Farming, hogs and chickens...…….know all about it from my teen years. Would choose to take care of beef cattle long before I'd choose to take are of hogs. A mother hog can be quite aggressive when she hears her babies screaming. 

I absolutely knew that I wasn't going to be a "career" farmer, but totally support those that do choose it. Also support ranching families.


----------



## RadishRose (Jan 14, 2019)

Moose, wonderful story! Thanks very much.


----------



## wvnewbie (Jan 14, 2019)

Great story - Thanks!  I've "been there" and...  suffered all that too.


----------



## Pappy (Jan 14, 2019)

Thanks for the memories. We had a goat that hated my guts and was bound to come after me whenever he saw me. We had two Banty roosters that thought I was their pecking tree. They hated me too. But our rabbits loved me and our ducks were fine too. Great times in the country.


----------



## SeaBreeze (Jan 14, 2019)

Enjoyed your story Moosehead, thanks!


----------



## 911 (Jan 14, 2019)

I went to high school that was probably at least 50% made up of kids coming from a farm family. The FFA was a big deal in school and some of the projects the kids worked on and made to show at the exhibitions were really good and educational. Some of the exhibitions had to do with crop growing, animal husbandry and taking care of the milking herd and what all happens from the teats to the store. Really good stuff.

One of the farm kids was in our little clique and he asked me if I would like to help with the farm during one summer. I didn't have a job for the summer yet, so I grabbed it. I didn't know what I got myself into. I worked at the local gas station in the evening, but I didn't want to pass up on this offer. The farm had over 2000 acres with three herds of livestock; one breeding herd, one milking herd and a small herd for raising to sell on the market for meat. They were Angus and Herefords and all were males that were turned into steers. The milking started between 4:00 & 5:00 a.m., too early for me. I never got to the farm before 7 or so. I started out the day with cleaning the milking parlor and then checking and cleaning any stalls that needed done. Then, I had the best, well, actually the worse job on the farm, cleaning out the hog pens. I have never found anything that smells worse than hog crap. Nothing even comes close to it.

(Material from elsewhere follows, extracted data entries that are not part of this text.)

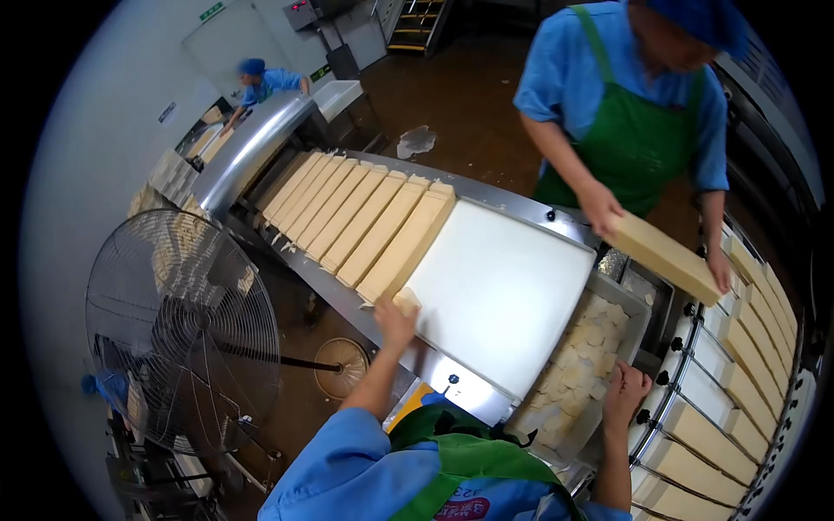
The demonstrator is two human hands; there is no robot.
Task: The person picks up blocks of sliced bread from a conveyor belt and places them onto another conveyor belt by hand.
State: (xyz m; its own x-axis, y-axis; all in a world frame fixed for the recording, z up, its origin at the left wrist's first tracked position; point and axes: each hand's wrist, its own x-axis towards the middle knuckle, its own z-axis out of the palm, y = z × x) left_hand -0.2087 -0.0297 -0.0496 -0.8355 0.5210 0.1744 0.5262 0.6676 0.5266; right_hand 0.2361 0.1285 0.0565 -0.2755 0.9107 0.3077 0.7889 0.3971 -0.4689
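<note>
My left hand point(397, 323) is at the near end of a long cream-coloured block point(408, 243), the last in a row on the conveyor. Its fingers are closed on a thin pale slice point(407, 300), which looks like the same material as the blocks. My right hand point(625, 392) hangs over the right edge of a grey tub point(641, 314) with its fingers curled in, and I see nothing in them. Inside the tub lie many thin pale scraps point(573, 360).
Across the white belt point(495, 286), a co-worker in a green apron point(638, 139) holds another block point(665, 256) in two hands. More blocks lie on a railed conveyor point(686, 373) at right. A large fan point(187, 330) stands at left. Another person point(265, 82) works farther back.
</note>
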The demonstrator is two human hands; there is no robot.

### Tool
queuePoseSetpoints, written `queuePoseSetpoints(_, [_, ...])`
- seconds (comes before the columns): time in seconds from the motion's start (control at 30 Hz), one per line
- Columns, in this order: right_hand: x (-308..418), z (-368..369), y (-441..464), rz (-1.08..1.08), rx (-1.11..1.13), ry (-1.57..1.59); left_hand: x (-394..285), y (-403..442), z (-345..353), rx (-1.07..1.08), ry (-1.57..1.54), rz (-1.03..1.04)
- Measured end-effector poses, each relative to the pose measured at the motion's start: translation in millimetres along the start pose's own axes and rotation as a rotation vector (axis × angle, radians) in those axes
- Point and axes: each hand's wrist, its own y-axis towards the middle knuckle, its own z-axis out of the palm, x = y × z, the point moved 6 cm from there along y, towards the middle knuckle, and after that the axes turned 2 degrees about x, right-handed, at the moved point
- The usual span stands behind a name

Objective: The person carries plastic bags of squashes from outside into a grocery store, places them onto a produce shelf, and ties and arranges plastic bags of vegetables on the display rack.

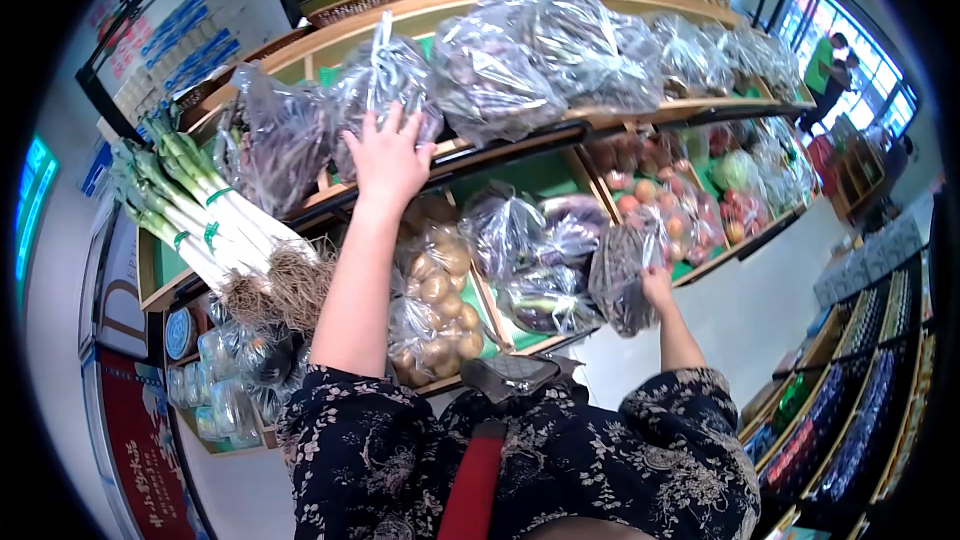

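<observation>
My left hand (388,155) reaches up to the upper shelf with its fingers spread. It rests on or just over a clear plastic bag (385,80) of dark long vegetables. Lower down on the right, my right hand (657,285) is closed on the edge of a clear bag of dark produce (622,280); its exact contents are hard to make out. That bag hangs in front of bagged eggplants (545,300) in the lower bin. Left of my left hand lies another bag of dark produce (275,140).
Bundled leeks (225,225) with roots lie at the left. Bagged potatoes (438,290) fill a lower bin, and bagged reddish fruit (665,205) lies to the right. A larger bag (495,75) sits on the upper shelf. Packed shelves (850,390) stand at right; people (828,70) are far behind.
</observation>
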Motion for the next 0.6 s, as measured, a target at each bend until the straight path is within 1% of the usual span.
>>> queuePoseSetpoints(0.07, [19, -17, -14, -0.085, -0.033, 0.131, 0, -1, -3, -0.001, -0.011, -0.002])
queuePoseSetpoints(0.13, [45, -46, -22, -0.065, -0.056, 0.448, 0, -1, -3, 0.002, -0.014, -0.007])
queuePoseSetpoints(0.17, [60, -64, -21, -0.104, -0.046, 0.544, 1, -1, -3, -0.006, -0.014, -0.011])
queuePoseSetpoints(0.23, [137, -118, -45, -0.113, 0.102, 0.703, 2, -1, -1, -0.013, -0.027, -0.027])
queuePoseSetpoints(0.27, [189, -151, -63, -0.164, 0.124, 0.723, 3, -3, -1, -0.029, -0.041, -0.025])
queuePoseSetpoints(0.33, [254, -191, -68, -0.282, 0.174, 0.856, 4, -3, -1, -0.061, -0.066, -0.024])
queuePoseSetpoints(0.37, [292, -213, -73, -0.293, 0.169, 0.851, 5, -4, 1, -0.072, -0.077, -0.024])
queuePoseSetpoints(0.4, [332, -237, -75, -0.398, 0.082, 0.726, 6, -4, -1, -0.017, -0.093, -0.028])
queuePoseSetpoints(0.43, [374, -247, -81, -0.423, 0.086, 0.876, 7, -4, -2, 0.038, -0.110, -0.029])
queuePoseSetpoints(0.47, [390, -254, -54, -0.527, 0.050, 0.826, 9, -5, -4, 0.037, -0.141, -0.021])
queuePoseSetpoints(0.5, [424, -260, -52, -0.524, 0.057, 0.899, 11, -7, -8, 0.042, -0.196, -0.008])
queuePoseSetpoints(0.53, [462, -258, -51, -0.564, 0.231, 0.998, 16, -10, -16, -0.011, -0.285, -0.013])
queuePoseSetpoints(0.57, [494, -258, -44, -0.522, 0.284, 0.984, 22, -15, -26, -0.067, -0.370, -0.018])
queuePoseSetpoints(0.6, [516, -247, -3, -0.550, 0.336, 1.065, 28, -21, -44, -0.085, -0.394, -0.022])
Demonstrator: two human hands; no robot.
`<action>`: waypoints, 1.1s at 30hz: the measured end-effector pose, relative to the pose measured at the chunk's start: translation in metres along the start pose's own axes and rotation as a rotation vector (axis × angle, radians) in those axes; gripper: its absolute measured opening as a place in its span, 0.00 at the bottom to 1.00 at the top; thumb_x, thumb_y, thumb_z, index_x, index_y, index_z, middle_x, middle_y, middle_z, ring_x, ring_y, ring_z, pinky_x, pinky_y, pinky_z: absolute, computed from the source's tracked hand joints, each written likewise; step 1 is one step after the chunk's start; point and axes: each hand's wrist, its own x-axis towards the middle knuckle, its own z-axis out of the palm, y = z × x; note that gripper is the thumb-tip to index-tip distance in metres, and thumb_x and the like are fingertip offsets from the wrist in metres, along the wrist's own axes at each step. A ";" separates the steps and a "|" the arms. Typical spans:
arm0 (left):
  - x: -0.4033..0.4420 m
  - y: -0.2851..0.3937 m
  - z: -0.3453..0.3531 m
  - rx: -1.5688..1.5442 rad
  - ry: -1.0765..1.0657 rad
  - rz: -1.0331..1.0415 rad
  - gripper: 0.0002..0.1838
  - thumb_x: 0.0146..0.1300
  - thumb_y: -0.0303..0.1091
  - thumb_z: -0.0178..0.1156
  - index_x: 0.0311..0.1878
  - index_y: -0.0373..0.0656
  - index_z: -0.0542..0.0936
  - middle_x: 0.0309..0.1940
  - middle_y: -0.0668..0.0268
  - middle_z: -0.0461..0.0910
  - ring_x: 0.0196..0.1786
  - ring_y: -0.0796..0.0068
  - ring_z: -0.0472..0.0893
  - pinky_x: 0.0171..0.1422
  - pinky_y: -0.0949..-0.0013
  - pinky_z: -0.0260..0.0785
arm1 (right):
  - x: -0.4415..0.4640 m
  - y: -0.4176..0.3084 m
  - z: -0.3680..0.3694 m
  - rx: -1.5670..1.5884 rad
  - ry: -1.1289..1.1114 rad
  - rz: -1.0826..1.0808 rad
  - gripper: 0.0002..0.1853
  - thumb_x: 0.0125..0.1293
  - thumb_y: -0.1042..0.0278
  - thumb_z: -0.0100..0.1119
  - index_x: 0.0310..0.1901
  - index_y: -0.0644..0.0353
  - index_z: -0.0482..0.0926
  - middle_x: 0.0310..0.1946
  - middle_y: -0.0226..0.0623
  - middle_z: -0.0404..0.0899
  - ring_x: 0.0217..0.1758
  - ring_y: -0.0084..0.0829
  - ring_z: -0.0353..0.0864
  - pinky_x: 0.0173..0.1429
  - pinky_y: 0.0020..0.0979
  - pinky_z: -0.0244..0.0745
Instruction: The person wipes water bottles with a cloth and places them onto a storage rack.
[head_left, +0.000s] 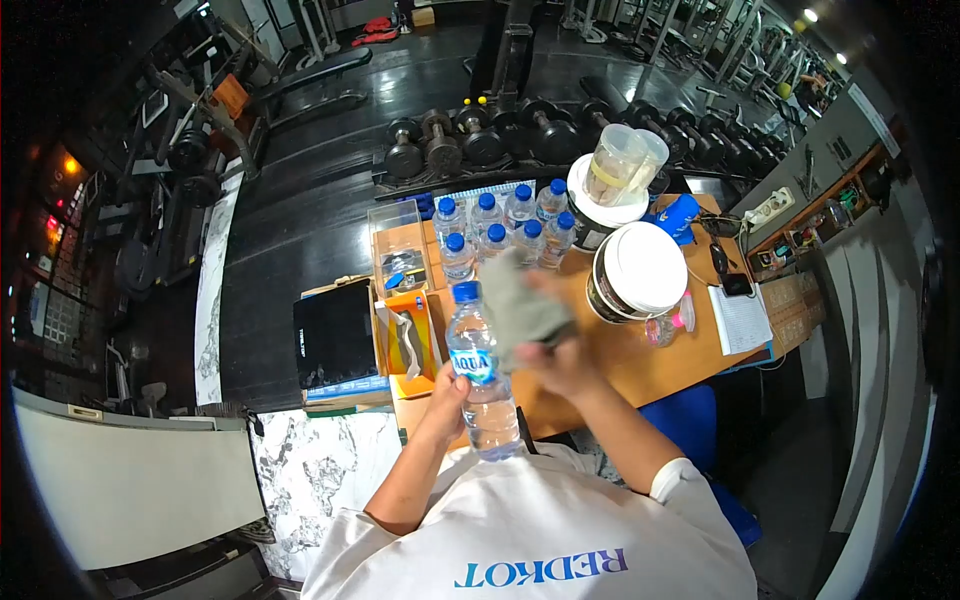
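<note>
Left hand [448, 402], forearm angled forward, clamps its fingers around the bottle [490, 412], slightly tilted before the shirt [530, 510]; right hand [550, 355], blurred, arm slanting inward, grips the cloth [520, 305] beside the bottle.

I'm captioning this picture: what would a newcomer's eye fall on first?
Probably the clear plastic water bottle with a blue cap, held in the left hand near the centre, with a blurred grey cloth in the right hand beside it. Beyond them, a cluster of clear bottles with blue caps stands on the brown wood-look table, left of a round tub with a white lid.
</note>
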 end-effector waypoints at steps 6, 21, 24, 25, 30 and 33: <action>0.003 0.005 0.037 -0.643 0.229 -0.234 0.48 0.56 0.79 0.35 0.66 0.49 0.63 0.60 0.55 0.70 0.59 0.61 0.75 0.60 0.56 0.71 | -0.015 0.010 0.027 -0.590 -0.244 -0.189 0.19 0.55 0.66 0.64 0.50 0.54 0.76 0.64 0.37 0.65 0.68 0.52 0.60 0.69 0.46 0.60; 0.028 -0.014 0.037 -0.302 0.014 -0.194 0.49 0.57 0.77 0.40 0.65 0.42 0.65 0.52 0.57 0.77 0.53 0.61 0.78 0.57 0.54 0.72 | -0.019 -0.035 -0.067 0.688 0.226 -0.080 0.34 0.61 0.38 0.57 0.51 0.67 0.70 0.48 0.41 0.74 0.48 0.31 0.76 0.52 0.34 0.73; 0.035 -0.021 0.060 -0.379 -0.083 -0.204 0.48 0.59 0.77 0.35 0.66 0.44 0.63 0.54 0.56 0.76 0.54 0.59 0.78 0.58 0.52 0.72 | -0.011 -0.029 -0.085 0.706 0.206 -0.112 0.30 0.60 0.42 0.60 0.50 0.63 0.74 0.54 0.44 0.73 0.58 0.39 0.73 0.64 0.41 0.68; 0.037 -0.003 0.082 -0.464 -0.040 -0.208 0.48 0.58 0.77 0.34 0.67 0.45 0.63 0.56 0.56 0.74 0.56 0.58 0.77 0.60 0.52 0.71 | -0.003 -0.029 -0.088 0.120 0.067 -0.218 0.26 0.59 0.47 0.62 0.49 0.60 0.75 0.56 0.41 0.72 0.62 0.43 0.70 0.67 0.43 0.64; 0.048 -0.006 0.120 -0.709 0.116 -0.188 0.37 0.66 0.67 0.35 0.70 0.54 0.58 0.65 0.57 0.65 0.66 0.60 0.68 0.69 0.52 0.63 | -0.023 -0.002 -0.076 -0.583 -0.218 -0.208 0.18 0.55 0.60 0.63 0.48 0.54 0.79 0.63 0.42 0.67 0.71 0.50 0.57 0.72 0.49 0.55; 0.044 -0.045 0.101 -0.529 0.263 -0.163 0.33 0.68 0.62 0.38 0.67 0.49 0.63 0.61 0.57 0.70 0.61 0.62 0.73 0.64 0.56 0.68 | -0.043 -0.002 -0.090 -0.506 -0.486 -0.252 0.16 0.53 0.67 0.63 0.46 0.55 0.79 0.60 0.37 0.72 0.70 0.45 0.61 0.70 0.46 0.59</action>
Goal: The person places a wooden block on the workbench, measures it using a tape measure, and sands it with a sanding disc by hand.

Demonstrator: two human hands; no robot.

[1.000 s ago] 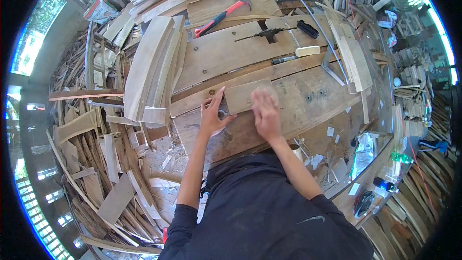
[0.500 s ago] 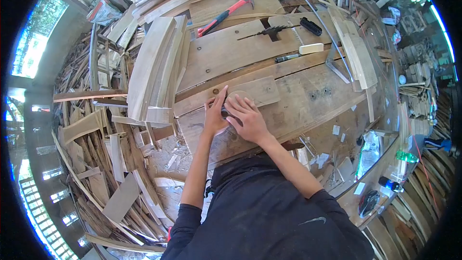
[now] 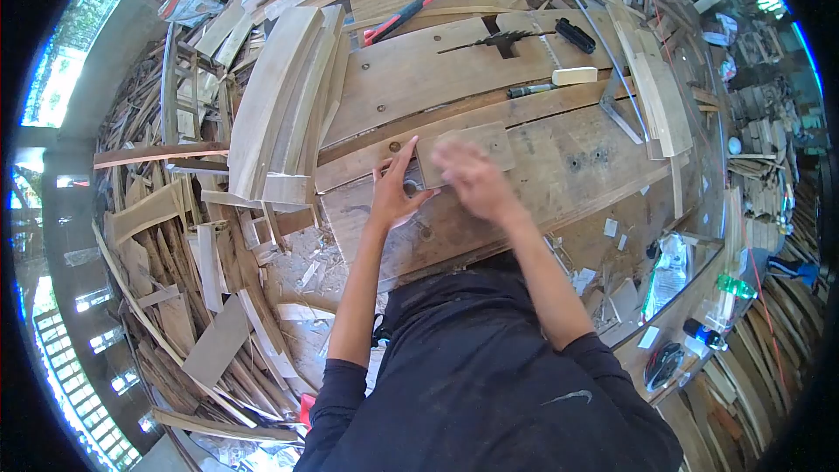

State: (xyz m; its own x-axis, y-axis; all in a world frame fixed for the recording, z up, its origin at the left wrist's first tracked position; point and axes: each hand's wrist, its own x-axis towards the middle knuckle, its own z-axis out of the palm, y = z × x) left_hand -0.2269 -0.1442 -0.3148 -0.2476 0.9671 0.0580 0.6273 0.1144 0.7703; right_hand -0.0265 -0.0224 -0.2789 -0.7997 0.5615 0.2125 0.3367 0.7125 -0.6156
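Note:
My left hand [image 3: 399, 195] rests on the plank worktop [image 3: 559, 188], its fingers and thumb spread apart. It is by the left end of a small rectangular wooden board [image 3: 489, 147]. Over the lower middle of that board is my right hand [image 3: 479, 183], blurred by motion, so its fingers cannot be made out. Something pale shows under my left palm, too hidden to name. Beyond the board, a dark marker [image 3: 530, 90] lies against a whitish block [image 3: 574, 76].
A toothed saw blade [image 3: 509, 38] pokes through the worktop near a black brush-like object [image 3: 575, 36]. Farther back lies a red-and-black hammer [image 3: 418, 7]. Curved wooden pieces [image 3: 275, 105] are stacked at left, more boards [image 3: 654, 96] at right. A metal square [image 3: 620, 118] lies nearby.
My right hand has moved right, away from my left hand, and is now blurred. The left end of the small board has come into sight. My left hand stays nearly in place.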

There were some chickens, but they were free range and they were just there for the owners of the farm to eat or get the eggs. There were a few roosts and I always thought it kind of weird that the hens knew where to go to lay their eggs. In the afternoon, we would work the fields. Most of that was driving a tractor, which I learned fairly easily. It gets pretty dry around here in the summer, so a few crops would need some water now and then. Corn grows the easiest and doesn't need a lot of water. Unearthing all of the potatoes was always a real chore. I liked doing the tobacco best. I always thought it was kind of neat spearing the stems and hanging the sticks in the barn until the broker would come and work out a deal with the owner to buy the dried tobacco. 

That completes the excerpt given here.